[WORK ORDER]
Your copy of the data below must be exact and must leave out all pictures.

[INFORMATION SHOWN]

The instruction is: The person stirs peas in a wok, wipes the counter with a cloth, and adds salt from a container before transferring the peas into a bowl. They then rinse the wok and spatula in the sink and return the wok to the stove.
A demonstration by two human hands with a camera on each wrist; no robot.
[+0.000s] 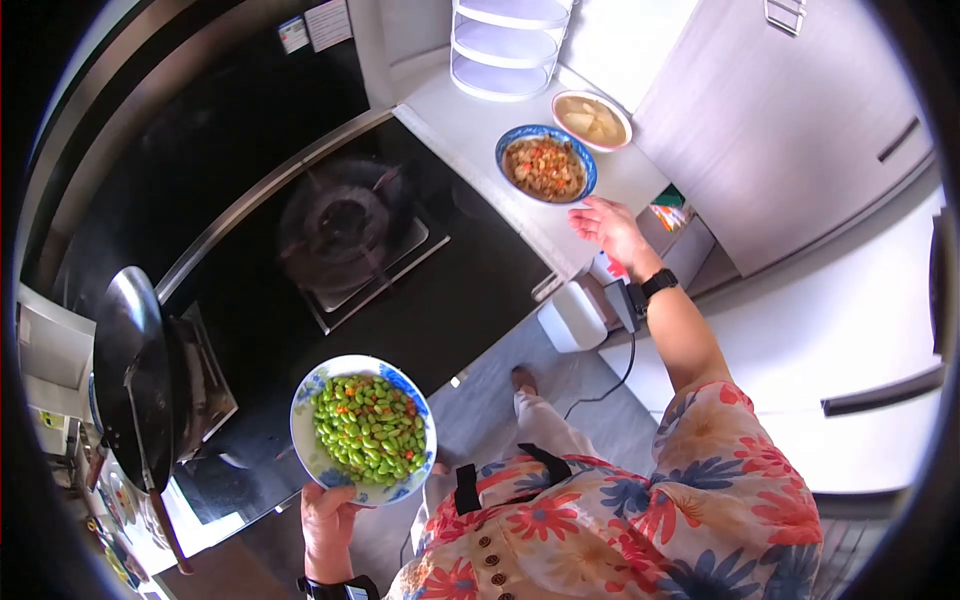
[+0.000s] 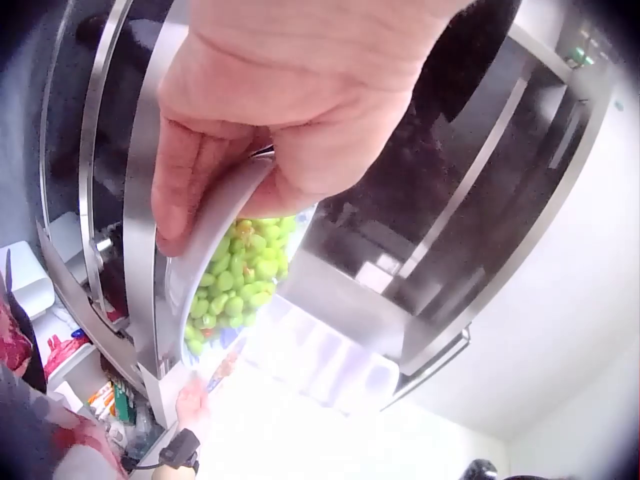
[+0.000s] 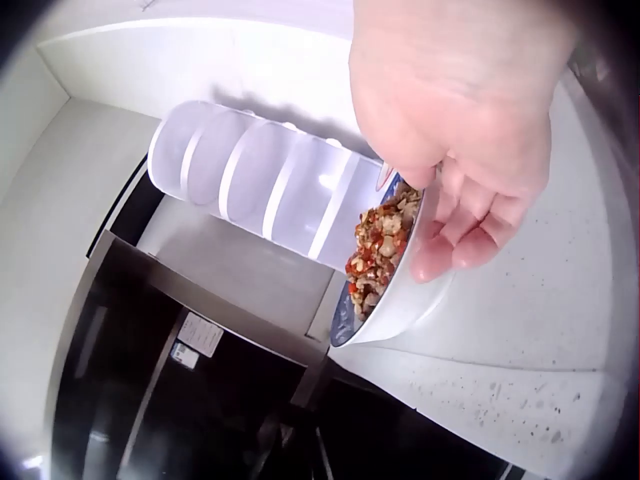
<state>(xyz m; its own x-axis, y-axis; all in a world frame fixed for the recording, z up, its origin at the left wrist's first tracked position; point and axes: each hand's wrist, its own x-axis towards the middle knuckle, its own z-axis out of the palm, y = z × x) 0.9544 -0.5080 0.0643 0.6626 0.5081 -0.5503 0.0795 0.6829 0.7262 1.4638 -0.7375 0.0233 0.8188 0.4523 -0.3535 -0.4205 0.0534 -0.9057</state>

[FINISHED EXERCISE]
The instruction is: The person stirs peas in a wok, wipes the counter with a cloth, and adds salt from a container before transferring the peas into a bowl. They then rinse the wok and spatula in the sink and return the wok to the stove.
A demonstration by two human hands with a camera on each wrist; no robot.
[+0.000s] 
[+0.000s] 
[+0.000s] 
<state>(xyz m; its own x-axis, y-axis; all in a world frame fixed for the recording, z up, its origin at the left wrist's first tracked position; point and axes: each hand's wrist, its own x-axis towards the middle knuckle, its own z-axis out of the palm, y = z × x) 0.9544 -0.5080 0.0643 0.6626 0.5081 -0.5503 0.0795 0.6829 0.7262 1.4638 -0.7375 0.0233 0.8188 0.4523 -0.3535 -0.4205 0.0534 -0.9057</state>

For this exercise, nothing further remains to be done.